AIM OF THE EXERCISE: Return only the lines from the one containing "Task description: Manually" to the end of the material, with each one exactly as it appears.

THE DATA:

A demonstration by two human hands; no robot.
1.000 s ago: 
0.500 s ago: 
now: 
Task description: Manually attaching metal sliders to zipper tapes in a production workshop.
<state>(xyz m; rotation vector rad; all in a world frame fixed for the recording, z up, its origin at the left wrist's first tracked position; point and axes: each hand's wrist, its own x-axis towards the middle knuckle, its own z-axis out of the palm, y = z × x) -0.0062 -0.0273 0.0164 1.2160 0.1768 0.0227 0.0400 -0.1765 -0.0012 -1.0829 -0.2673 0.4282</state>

EXPECTED OUTPUT:
Task description: Manually attaching metal sliders to zipper tapes in a production workshop.
<state>(xyz m; rotation vector rad; all in a world frame fixed for the recording, z up, its origin at the left wrist's first tracked position; point and axes: each hand's wrist, its own x-axis towards the middle knuckle, its own z-axis out of the palm, y = z × x) -0.0062 -0.0273 0.0164 1.2160 0.1768 0.0227 0.0400 -0.1765 -0.0012 -1.0829 -0.2673 0.4282</state>

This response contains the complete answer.